■ **WHAT TO WORK ON**: Transcribe, without any alteration, only the lines that begin at the line containing "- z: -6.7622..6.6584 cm" and run to the last line below.

_ _ _ _

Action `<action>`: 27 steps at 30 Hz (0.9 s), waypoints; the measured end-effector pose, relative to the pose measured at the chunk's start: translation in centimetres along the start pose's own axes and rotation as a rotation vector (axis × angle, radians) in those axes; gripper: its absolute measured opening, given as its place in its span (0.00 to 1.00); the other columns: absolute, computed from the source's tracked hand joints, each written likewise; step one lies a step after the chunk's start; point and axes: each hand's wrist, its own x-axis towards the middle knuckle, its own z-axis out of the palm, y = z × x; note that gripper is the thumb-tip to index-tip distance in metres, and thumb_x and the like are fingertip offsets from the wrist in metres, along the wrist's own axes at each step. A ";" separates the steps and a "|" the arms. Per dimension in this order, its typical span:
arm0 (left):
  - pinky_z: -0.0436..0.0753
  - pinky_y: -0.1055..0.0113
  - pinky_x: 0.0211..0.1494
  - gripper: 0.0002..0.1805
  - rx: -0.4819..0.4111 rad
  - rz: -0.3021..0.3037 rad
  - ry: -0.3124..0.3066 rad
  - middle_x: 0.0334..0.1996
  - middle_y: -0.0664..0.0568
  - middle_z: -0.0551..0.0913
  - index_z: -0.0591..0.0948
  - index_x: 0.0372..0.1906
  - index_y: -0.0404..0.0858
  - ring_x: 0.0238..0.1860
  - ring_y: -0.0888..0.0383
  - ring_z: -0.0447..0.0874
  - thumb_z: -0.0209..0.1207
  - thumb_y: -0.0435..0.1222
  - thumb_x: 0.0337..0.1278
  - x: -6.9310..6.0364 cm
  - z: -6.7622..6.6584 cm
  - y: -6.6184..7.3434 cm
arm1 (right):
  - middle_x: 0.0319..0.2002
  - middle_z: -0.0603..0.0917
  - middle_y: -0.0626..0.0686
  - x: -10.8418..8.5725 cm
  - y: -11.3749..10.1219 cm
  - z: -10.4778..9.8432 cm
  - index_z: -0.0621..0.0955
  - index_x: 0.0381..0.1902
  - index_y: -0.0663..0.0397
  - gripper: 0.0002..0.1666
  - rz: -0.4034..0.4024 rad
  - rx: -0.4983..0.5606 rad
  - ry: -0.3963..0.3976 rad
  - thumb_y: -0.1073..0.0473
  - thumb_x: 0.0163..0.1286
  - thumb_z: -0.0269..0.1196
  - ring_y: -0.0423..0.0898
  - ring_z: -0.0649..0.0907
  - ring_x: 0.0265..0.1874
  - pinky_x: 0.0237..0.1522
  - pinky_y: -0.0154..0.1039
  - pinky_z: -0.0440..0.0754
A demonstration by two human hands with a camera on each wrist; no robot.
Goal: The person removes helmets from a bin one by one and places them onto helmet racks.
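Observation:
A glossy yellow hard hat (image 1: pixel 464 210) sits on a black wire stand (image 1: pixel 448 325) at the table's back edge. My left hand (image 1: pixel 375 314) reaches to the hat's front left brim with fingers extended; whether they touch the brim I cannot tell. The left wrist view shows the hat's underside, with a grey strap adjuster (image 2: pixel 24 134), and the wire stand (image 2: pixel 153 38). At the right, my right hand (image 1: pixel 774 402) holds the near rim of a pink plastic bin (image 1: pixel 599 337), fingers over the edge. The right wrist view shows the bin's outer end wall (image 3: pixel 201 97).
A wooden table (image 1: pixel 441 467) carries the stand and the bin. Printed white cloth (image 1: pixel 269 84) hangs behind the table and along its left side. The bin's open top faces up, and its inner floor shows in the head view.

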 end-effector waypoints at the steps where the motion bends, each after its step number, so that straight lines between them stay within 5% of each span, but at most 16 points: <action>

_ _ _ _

■ **RESULT**:
  - z: -6.7622..6.6584 cm
  - y: -6.6184..7.3434 cm
arm1 (right):
  - middle_x: 0.0319..0.2002
  - middle_z: -0.0603..0.0917
  - middle_y: -0.0626..0.0686
  - x: -10.8418..8.5725 cm
  - y: -11.3749..10.1219 cm
  - z: -10.4778..9.8432 cm
  - index_z: -0.0621..0.0955
  - index_x: 0.0381..0.1902
  - index_y: -0.0663..0.0397
  - gripper: 0.0002..0.1666
  - rz: -0.4034..0.4024 rad
  - rx: -0.4983..0.5606 rad
  - ry: -0.3963..0.3976 rad
  - thumb_y: -0.1073..0.0473
  - thumb_x: 0.0163..0.1286
  - thumb_z: -0.0269..0.1196
  - ring_y: -0.0423..0.0898
  - ring_z: -0.0649..0.0907
  - ring_x: 0.0265..0.1874
  - pinky_x: 0.0237..0.1522
  - pinky_y: -0.0154..0.1039
  - pinky_z: -0.0440..0.0754
A demonstration by two human hands with a camera on each wrist; no robot.
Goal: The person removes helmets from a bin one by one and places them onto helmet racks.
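Observation:
A glossy yellow hard hat (image 1: pixel 464 210) sits on a black wire stand (image 1: pixel 448 325) at the table's back edge. My left hand (image 1: pixel 375 314) reaches to the hat's front left brim with fingers extended; whether they touch the brim I cannot tell. The left wrist view shows the hat's underside, with a grey strap adjuster (image 2: pixel 24 134), and the wire stand (image 2: pixel 153 38). At the right, my right hand (image 1: pixel 774 402) holds the near rim of a pink plastic bin (image 1: pixel 599 337), fingers over the edge. The right wrist view shows the bin's outer end wall (image 3: pixel 201 97).
A wooden table (image 1: pixel 441 467) carries the stand and the bin. Printed white cloth (image 1: pixel 269 84) hangs behind the table and along its left side. The bin's open top faces up, and its inner floor shows in the head view.
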
 end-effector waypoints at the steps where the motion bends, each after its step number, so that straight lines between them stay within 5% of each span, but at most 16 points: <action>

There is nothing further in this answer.